Nitric acid

Nitric acid is a very strong oxidant. It begins to decompose even at ordinary temperature: heating accelerates the decomposition after the reaction:

If you immerse the burned chips in nitric acid, then it burns vigorously

2HNO3 = H2O + 2NO2 + O.

Therefore, nitric acid always releases a brown gas of nitrogen dioxide, smokes in the air and acts as a strong oxidizer.

If you immerse the burned chips in nitric acid, then it burns vigorously. To demonstrate this experiment, a large test tube is anchored in the foot of the iron support, into which are poured a few milliliters of concentrated HNO3 with a density of 1,5. Such acid is usually obtained by distillation in a retort of sodium nitrate and concentrated sulfuric acid with a density of 1,84.

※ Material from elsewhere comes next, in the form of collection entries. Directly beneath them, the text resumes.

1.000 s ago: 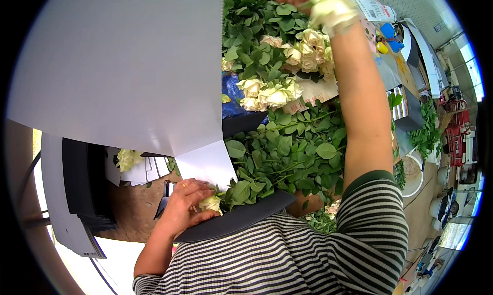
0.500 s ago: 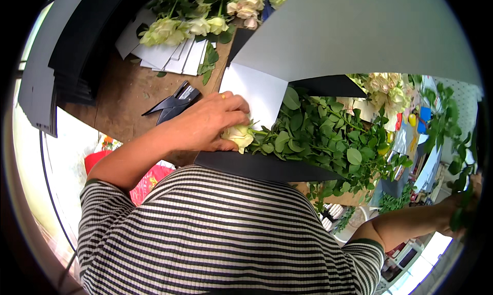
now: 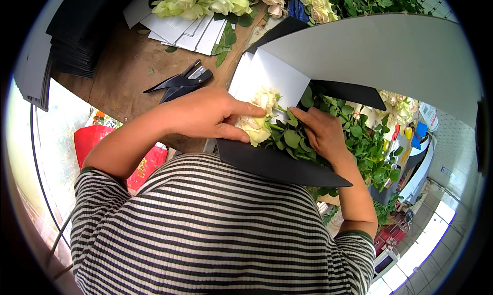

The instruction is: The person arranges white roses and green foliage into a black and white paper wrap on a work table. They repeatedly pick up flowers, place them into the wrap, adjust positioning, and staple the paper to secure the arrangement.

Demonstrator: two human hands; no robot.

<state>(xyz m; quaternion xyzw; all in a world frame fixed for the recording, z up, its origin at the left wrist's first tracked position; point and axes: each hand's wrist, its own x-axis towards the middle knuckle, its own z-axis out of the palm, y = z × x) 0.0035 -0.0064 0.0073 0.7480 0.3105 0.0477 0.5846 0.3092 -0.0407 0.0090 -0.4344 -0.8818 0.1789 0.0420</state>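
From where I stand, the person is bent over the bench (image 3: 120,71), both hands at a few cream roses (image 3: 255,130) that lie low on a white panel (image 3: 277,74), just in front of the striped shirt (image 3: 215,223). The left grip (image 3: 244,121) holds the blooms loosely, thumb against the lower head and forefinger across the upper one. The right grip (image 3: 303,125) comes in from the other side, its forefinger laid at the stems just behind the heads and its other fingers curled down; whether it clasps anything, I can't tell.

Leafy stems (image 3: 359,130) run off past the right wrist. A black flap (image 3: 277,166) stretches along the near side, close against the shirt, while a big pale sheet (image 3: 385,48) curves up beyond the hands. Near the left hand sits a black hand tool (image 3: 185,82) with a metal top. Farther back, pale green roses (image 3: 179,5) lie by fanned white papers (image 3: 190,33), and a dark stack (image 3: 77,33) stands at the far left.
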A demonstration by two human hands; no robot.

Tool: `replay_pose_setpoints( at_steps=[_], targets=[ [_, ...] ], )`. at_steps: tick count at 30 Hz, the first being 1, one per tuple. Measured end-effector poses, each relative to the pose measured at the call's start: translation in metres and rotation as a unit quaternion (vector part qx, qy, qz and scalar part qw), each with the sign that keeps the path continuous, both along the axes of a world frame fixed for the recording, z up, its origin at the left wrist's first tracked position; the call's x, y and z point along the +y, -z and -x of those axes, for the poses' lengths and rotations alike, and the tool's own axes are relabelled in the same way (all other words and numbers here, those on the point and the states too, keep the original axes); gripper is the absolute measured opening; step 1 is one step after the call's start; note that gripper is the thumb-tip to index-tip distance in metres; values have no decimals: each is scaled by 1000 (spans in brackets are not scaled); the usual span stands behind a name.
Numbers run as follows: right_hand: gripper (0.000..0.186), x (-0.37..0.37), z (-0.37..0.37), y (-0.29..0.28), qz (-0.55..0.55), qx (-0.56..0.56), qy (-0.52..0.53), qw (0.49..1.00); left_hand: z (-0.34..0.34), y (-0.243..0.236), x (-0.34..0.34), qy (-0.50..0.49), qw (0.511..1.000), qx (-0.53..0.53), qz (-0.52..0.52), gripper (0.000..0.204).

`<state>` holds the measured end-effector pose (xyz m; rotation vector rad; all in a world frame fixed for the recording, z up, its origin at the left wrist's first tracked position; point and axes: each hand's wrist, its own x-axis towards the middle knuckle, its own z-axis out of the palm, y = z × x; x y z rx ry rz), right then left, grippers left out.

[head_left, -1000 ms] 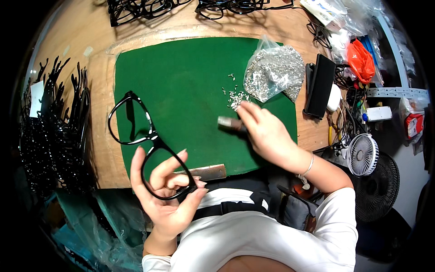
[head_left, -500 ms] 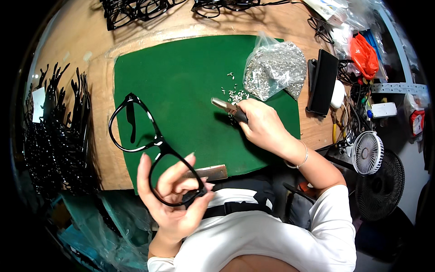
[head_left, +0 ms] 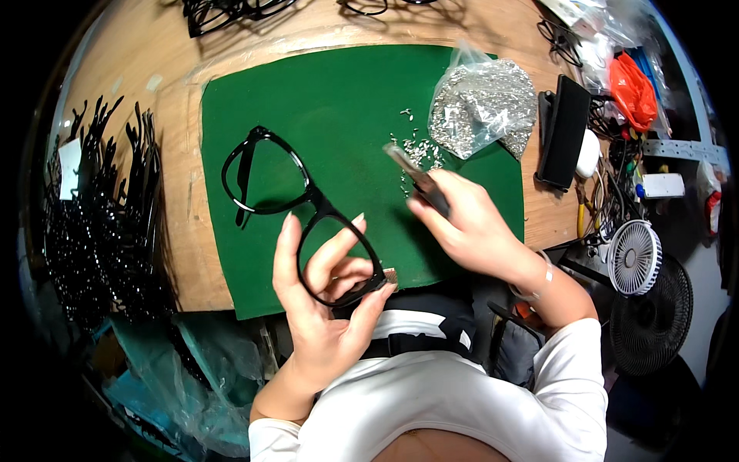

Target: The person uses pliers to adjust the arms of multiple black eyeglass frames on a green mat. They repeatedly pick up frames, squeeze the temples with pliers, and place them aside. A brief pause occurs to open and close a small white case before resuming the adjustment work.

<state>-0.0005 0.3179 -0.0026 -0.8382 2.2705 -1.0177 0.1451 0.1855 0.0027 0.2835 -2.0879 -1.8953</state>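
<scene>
A black glasses frame (head_left: 312, 194) is in my left hand (head_left: 323, 331), tilted above the green mat (head_left: 300, 92). My thumb and fingers grip its nearer rim by the outer corner. One temple hangs folded behind the far rim, and no lenses can be made out. In my right hand (head_left: 476, 227) is a pair of pliers (head_left: 416, 175) with silver jaws and a dark handle, blurred at the tip. The jaws point away and left, close to scattered small silvery metal pieces (head_left: 423, 152). Whether they hold a piece is too small to tell.
A clear bag (head_left: 473, 112) of silvery pieces lies at the mat's far right, beside a black phone-like slab (head_left: 564, 135). Many black temples (head_left: 100, 246) are heaped on the left. More glasses frames (head_left: 242, 11) lie at the back. A white fan (head_left: 634, 256) stands right.
My left hand has carried the glasses frame right and farther over the mat. My right hand has drawn back slightly, and the pliers now point more steeply away. The whole view has shifted a little.
</scene>
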Motion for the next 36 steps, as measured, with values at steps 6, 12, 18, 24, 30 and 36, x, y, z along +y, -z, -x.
replay_pose_setpoints(
  at_steps=[6,12,18,24,30,36],
  targets=[
    [13,8,-38,-30,162,-150,-8,975,5,-2,16,-35,999,21,15,94],
    [17,5,-45,-21,196,-185,28,963,6,-4,25,-82,994,15,68,90],
    [22,4,-34,-26,192,-461,61,864,6,-5,21,-41,999,-23,29,89],
    [22,5,-30,-33,196,-490,14,849,7,-14,14,-1,987,-24,-156,91],
    [19,5,-31,-39,207,-537,21,817,7,-14,13,3,991,-8,-132,92],
    [18,3,-37,-35,204,-437,24,876,5,-11,11,16,997,0,-79,91]
  ],
)
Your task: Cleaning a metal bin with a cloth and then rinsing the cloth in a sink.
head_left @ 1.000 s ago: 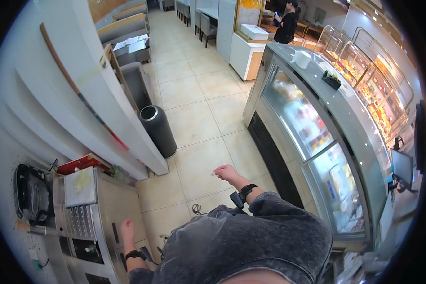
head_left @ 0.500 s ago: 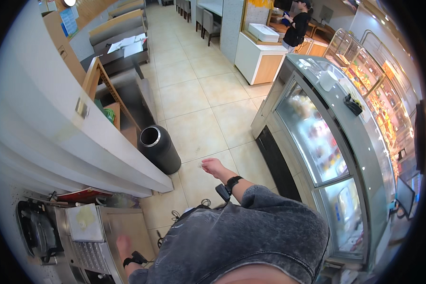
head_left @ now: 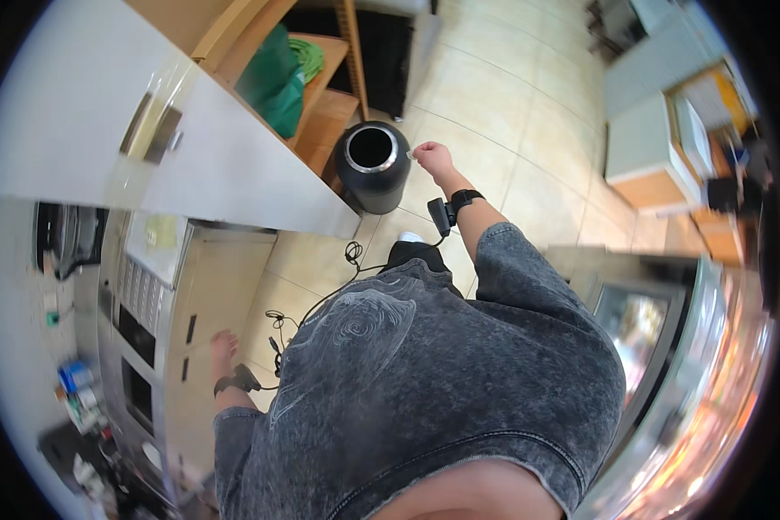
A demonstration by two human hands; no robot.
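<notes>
Right hand [head_left: 433, 159] stretched out far ahead over the tiled floor [head_left: 494, 113], fingers curled together and pinching a small pale scrap [head_left: 415, 152] at the fingertips, just to the right of the open mouth of a black round bin [head_left: 372, 166] with a metal rim. Black wristband [head_left: 462, 198] on that wrist, with a small dark device hanging just beside it. Bin standing on the floor against the near end of a wooden shelf unit [head_left: 325, 95] holding green bundles [head_left: 273, 74]. Left hand [head_left: 224, 345] low on the left, held loosely beside the front of a steel counter cabinet [head_left: 204, 295], fingers slightly bent and holding nothing visible; whether touching the cabinet, cannot tell. Dark band on that wrist too. Black cable [head_left: 321, 290] trailing across the floor between cabinet and body. Glass display case [head_left: 659, 347] to the right, blurred. White cabinet [head_left: 646, 143] far right.
</notes>
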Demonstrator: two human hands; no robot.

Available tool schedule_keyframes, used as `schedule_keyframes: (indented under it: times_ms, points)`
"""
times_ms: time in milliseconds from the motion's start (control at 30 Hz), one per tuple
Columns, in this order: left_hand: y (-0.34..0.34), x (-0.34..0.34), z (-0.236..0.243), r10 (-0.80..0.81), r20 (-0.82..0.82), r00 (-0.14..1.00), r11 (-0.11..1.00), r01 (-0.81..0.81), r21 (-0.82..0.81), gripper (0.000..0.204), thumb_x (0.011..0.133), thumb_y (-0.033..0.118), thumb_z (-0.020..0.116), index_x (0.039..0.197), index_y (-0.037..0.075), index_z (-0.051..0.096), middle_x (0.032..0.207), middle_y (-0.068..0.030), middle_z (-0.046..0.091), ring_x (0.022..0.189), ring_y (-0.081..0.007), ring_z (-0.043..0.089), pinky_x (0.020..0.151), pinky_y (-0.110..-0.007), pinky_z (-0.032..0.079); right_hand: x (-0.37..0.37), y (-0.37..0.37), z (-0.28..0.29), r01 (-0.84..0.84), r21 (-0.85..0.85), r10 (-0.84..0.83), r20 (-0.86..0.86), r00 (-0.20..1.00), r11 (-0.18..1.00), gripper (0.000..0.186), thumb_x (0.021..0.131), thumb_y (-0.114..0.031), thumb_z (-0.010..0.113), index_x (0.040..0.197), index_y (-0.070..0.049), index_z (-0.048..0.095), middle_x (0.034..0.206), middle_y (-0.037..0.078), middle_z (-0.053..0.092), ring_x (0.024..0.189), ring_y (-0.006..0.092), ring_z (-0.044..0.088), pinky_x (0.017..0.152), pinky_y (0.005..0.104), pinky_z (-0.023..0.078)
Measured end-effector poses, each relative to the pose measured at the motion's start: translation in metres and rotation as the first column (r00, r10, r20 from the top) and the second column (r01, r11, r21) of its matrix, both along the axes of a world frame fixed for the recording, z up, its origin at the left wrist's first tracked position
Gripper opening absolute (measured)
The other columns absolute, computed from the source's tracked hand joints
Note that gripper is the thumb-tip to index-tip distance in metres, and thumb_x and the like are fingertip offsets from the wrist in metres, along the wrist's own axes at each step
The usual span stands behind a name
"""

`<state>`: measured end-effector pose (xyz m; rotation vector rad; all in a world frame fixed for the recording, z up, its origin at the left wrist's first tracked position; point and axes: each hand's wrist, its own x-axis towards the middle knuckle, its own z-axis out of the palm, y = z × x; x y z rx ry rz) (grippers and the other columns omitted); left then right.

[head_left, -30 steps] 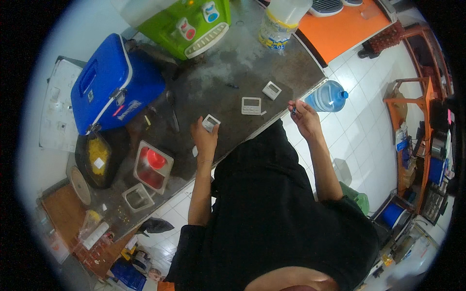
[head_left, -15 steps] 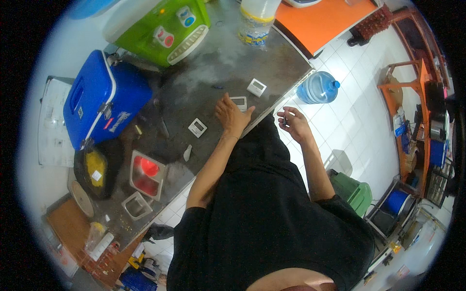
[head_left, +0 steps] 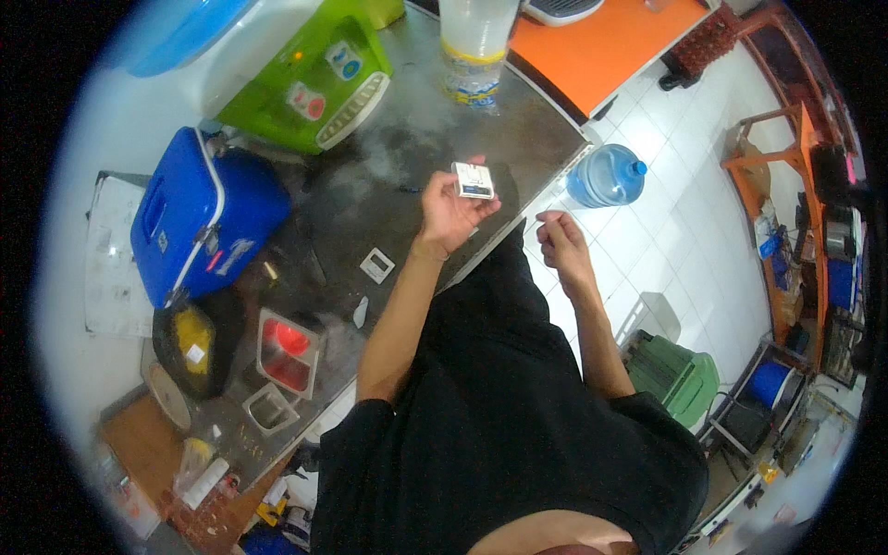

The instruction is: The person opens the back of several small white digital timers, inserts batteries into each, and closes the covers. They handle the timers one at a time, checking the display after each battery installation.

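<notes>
My left hand (head_left: 448,215) is raised over the dark table, palm up, fingers closed around a small white digital timer or thermometer-like device (head_left: 474,179). Its back faces up and shows a dark slot along one edge. A second white device of that kind, with a small display window (head_left: 377,265), lies on the table to the left of my forearm. My right hand (head_left: 562,248) hovers past the table's edge over the floor, its fingers curled together; whatever they may hold is hidden.
Left on the dark table (head_left: 407,120) stand a blue cooler box (head_left: 208,217), a green-and-white container (head_left: 296,83) and metal trays (head_left: 289,356). A wrapped stack of cups (head_left: 474,55) stands at the back. A blue water jug (head_left: 606,176) and green bin (head_left: 671,375) are on the right.
My left hand has picked up a white device from the table and turned its back up. My right hand's fingers have drawn closer together. The view has shifted slightly.
</notes>
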<state>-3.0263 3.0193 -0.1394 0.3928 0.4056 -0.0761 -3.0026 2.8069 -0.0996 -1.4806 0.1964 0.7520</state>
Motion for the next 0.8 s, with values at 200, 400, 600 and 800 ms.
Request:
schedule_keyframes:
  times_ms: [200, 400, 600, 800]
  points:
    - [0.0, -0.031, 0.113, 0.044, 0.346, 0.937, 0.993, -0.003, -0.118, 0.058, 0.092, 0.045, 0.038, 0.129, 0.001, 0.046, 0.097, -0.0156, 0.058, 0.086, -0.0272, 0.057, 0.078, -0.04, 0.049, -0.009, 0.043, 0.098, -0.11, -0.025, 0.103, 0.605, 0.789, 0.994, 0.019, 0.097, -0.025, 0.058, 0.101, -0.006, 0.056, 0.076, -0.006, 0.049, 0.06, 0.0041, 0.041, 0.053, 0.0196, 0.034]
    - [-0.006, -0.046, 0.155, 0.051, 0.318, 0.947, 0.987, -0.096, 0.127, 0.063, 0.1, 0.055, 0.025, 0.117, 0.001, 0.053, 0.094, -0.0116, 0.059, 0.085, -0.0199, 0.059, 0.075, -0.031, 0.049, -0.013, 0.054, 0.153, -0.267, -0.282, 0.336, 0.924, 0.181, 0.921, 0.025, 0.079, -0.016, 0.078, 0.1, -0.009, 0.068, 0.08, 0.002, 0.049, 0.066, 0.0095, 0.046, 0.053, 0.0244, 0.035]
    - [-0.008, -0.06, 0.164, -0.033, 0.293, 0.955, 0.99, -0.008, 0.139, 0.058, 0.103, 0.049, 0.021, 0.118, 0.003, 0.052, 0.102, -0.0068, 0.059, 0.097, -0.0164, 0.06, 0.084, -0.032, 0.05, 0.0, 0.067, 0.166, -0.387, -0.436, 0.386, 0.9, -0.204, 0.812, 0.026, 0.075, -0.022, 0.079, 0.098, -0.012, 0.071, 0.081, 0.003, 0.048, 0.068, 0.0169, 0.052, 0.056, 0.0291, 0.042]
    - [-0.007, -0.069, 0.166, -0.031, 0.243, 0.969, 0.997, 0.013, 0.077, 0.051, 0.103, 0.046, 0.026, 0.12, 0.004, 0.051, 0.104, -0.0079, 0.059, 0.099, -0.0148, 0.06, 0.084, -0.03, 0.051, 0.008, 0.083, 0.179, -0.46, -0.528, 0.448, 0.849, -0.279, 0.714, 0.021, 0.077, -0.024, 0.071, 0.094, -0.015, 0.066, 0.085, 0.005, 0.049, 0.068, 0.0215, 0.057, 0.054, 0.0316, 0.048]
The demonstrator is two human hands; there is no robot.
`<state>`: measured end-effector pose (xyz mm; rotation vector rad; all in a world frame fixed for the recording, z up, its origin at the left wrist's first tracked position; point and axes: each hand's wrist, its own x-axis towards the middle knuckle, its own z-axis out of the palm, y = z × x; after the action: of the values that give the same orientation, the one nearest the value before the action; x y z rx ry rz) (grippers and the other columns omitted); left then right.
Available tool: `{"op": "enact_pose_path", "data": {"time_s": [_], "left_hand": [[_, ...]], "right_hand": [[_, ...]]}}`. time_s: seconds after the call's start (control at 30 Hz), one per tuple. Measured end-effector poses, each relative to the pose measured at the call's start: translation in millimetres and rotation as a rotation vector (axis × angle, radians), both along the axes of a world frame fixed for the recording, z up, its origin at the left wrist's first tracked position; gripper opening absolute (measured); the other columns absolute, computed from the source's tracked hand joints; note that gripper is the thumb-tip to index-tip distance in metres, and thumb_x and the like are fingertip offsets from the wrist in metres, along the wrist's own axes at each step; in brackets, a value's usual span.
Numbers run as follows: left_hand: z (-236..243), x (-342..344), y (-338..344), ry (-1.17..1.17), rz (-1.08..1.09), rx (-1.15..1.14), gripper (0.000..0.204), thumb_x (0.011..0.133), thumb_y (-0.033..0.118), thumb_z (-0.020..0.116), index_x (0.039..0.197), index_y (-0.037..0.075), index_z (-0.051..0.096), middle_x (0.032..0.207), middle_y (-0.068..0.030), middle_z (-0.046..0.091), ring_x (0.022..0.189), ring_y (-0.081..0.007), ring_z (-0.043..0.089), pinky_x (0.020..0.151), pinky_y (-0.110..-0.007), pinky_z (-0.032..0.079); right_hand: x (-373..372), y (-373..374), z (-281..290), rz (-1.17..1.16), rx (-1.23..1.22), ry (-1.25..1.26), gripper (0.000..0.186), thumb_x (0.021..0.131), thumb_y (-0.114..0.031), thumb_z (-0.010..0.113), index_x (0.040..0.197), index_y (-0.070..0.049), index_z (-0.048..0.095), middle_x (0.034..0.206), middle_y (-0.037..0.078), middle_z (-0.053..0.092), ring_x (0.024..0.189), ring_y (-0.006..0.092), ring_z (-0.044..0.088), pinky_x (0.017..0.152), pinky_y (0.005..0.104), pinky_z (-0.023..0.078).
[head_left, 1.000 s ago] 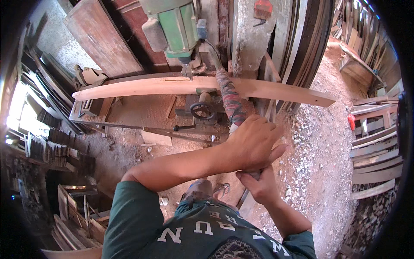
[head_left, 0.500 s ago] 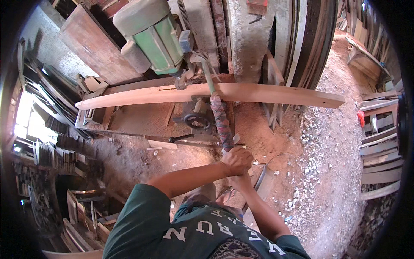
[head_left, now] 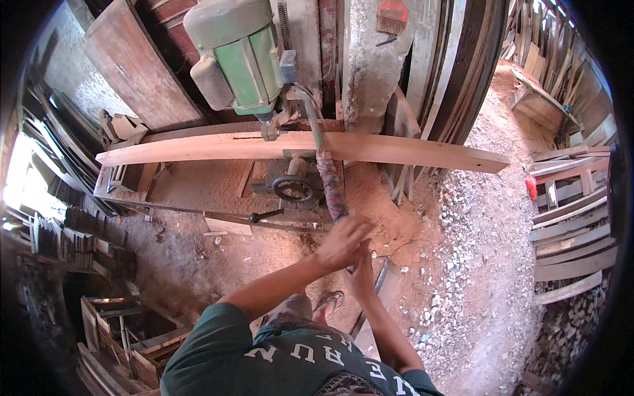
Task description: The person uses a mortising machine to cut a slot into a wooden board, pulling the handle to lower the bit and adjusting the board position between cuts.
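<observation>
A long lever with a cloth-wrapped grip slopes down toward me from a green-motored boring machine. My left hand is curled over the near end of the lever. Just below it, my right hand closes around the same end, its fingers partly hidden. Across the machine lies a long pale wooden beam, with a narrow dark slot near the chuck and a small hole by its right end. The tool tip at the beam is hard to make out.
A handwheel and a short black-knobbed crank stick out below the beam. Boards lean against the back wall, where a red paintbrush hangs. Stacked slats stand at right beside the gravel. Sawdust covers the ground.
The view has shifted, so the machine and beam sit slightly further left. Both hands stay at the lever's end; the left hand's fingers look a little looser than before.
</observation>
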<state>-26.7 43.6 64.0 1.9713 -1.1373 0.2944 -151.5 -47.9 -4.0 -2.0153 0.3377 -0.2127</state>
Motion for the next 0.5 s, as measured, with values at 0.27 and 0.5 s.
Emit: {"op": "enact_pose_path", "data": {"time_s": [0.27, 0.5], "left_hand": [[21.9, 29.5, 159.8, 0.177, 0.797, 0.314, 0.039, 0.093, 0.025, 0.063, 0.124, 0.002, 0.060, 0.122, -0.0226, 0.059, 0.113, -0.0424, 0.057, 0.097, -0.052, 0.045], [14.2, 72.1, 178.1, 0.493, 0.918, 0.632, 0.041, 0.097, 0.039, 0.057, 0.093, 0.002, 0.073, 0.093, -0.0250, 0.072, 0.088, -0.0439, 0.071, 0.079, -0.054, 0.055]], "right_hand": [[-53.3, -15.3, 244.1, 0.032, -0.566, -0.700, 0.053, 0.080, -0.019, 0.082, 0.123, -0.005, 0.055, 0.118, 0.018, 0.054, 0.107, 0.0345, 0.056, 0.093, 0.0479, 0.045], [157.2, -65.0, 488.7, -0.127, -0.135, -1.286, 0.027, 0.093, -0.017, 0.067, 0.109, 0.005, 0.067, 0.101, 0.014, 0.069, 0.095, 0.0236, 0.067, 0.091, 0.0370, 0.053]]}}
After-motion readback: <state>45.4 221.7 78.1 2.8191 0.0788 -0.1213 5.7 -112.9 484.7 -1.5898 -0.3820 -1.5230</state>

The chips are ignited and immersed in nitric acid. Burning continues; at the same time NO2 and smoke from the combustion of chips are released.

Nitric acid is mixed with water in any proportions. In aqueous solutions, it almost completely dissociates into ions. Forms with water an azeotropic mixture with a concentration of 68,4% and tboiling 1200 C at a normal atmospheric pressure.

Gold, some metals platinum group and tantalum are inert to nitric acid in the whole range of concentrations, other metals react with it , the course of the reaction is determined by its concentration. HNO3 as a strong monobasic acid interacts with basic and amphoteric oxides, with bases, displaces weak acids from their salts. HNO3 in any concentration shows the properties of the acid-oxidant, while nitrogen is reduced to an oxidation state of +4 to -3. The depth of recovery depends primarily on the nature of the reducing agent and on the concentration of HNO3.

The modern method of nitric acid production is based on catalytic oxidation of synthetic ammonia on platinum-rhodium catalysts (Ostwald process) to a mixture of nitrogen oxides (nitrous gases), with further absorption of water.